__DATA BLOCK__.
****************

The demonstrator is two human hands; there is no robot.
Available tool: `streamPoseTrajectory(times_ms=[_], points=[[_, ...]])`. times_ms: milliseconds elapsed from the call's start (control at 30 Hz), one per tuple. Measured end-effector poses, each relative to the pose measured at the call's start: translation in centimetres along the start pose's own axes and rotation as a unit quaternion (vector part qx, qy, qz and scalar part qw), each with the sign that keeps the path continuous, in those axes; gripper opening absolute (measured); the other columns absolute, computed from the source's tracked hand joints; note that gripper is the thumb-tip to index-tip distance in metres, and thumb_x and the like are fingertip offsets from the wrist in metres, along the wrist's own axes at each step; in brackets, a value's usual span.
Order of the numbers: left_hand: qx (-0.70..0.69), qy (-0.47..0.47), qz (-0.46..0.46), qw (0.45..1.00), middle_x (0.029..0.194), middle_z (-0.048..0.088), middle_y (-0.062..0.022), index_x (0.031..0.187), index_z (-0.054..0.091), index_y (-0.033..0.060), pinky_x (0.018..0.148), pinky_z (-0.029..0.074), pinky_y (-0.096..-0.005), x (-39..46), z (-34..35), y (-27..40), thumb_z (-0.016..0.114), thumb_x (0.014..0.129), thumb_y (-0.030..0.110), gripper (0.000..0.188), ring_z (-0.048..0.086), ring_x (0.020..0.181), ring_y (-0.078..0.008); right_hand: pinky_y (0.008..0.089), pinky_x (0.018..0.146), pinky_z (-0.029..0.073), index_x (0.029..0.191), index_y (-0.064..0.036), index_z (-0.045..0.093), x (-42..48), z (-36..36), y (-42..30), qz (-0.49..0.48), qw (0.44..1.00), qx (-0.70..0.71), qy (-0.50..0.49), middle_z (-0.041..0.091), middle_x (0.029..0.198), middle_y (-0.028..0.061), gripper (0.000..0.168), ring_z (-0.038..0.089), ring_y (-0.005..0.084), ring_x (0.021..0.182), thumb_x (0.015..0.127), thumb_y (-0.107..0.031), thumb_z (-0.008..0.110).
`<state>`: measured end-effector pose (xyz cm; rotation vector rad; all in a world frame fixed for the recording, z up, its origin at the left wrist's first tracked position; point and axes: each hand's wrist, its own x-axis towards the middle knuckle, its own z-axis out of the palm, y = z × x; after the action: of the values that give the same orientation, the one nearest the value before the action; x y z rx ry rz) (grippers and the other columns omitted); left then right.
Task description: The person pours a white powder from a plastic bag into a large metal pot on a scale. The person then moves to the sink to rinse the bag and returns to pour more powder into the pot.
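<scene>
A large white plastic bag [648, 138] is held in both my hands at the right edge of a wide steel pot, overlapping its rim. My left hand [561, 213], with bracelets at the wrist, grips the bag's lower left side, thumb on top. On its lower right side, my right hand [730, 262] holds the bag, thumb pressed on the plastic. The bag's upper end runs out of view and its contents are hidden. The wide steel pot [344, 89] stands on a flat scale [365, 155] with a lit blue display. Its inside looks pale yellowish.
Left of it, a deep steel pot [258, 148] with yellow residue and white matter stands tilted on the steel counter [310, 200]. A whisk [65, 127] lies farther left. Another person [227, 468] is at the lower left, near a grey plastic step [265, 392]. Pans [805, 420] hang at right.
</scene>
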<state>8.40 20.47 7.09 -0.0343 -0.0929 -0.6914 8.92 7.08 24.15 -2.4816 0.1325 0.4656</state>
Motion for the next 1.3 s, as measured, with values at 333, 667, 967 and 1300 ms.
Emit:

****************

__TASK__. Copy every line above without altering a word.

__RESULT BELOW__.
The demonstrator is two human hands; there is no robot.
Available tool: `streamPoseTrajectory(times_ms=[_], points=[[_, ...]])`. times_ms: milliseconds elapsed from the call's start (control at 30 Hz), one per tuple. Measured end-effector poses, each relative to the pose measured at the call's start: translation in centimetres along the start pose's own axes and rotation as a unit quaternion (vector part qx, qy, qz and scalar part qw), each with the sign that keeps the path continuous, in those axes; gripper opening absolute (measured); the other columns absolute, computed from the source's tracked hand joints; note that gripper is the thumb-tip to index-tip distance in metres, and thumb_x and the like are fingertip offsets from the wrist in metres, along the wrist's own axes at each step; in brackets, a value's usual span.
Order of the numbers: left_hand: qx (-0.70..0.69), qy (-0.47..0.47), qz (-0.46..0.46), qw (0.45..1.00), middle_x (0.029..0.194), middle_z (-0.048..0.088), middle_y (-0.062..0.022), index_x (0.031..0.187), index_z (-0.054..0.091), index_y (-0.033..0.060), pinky_x (0.018..0.148), pinky_z (-0.029..0.074), pinky_y (-0.096..-0.005), x (-39..46), z (-34..35), y (-27..40), thumb_z (-0.016..0.114), thumb_x (0.014..0.129), thumb_y (-0.030..0.110), gripper (0.000..0.188), ring_z (-0.048..0.086), ring_x (0.020..0.181), ring_y (-0.078..0.008); right_hand: pinky_y (0.008..0.089), pinky_x (0.018..0.146), pinky_z (-0.029..0.073), index_x (0.029..0.191), index_y (-0.064..0.036), index_z (-0.045..0.093), x (-42..48), z (-36..36), y (-42..30), qz (-0.49..0.48), qw (0.44..1.00), qx (-0.70..0.71), qy (-0.50..0.49), middle_z (-0.041..0.091), middle_x (0.029..0.198), middle_y (-0.028..0.061), gripper (0.000..0.168), ring_z (-0.038..0.089), ring_y (-0.005..0.084), ring_x (0.021..0.182), thumb_x (0.015..0.127), thumb_y (-0.107..0.031), thumb_z (-0.008..0.110).
`<state>`: measured end-effector pose (xyz cm; rotation vector rad; all in a world frame fixed for the recording, z up, its origin at the left wrist's first tracked position; point and axes: each hand's wrist, its own x-axis towards the middle knuckle, its own z-axis out of the palm, y = z × x; after the action: of the values that give the same orientation, the one nearest the value before the action; x y z rx ry rz) (grippers and the other columns omitted); left then right.
Task description: The person pours a white powder from a plastic bag into a large metal pot on a scale. The person then moves to the sink to rinse the bag and returns to pour more powder into the pot.
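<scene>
A large white plastic bag [648, 138] is held in both my hands at the right edge of a wide steel pot, overlapping its rim. My left hand [561, 213], with bracelets at the wrist, grips the bag's lower left side, thumb on top. On its lower right side, my right hand [730, 262] holds the bag, thumb pressed on the plastic. The bag's upper end runs out of view and its contents are hidden. The wide steel pot [344, 89] stands on a flat scale [365, 155] with a lit blue display. Its inside looks pale yellowish.
Left of it, a deep steel pot [258, 148] with yellow residue and white matter stands tilted on the steel counter [310, 200]. A whisk [65, 127] lies farther left. Another person [227, 468] is at the lower left, near a grey plastic step [265, 392]. Pans [805, 420] hang at right.
</scene>
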<state>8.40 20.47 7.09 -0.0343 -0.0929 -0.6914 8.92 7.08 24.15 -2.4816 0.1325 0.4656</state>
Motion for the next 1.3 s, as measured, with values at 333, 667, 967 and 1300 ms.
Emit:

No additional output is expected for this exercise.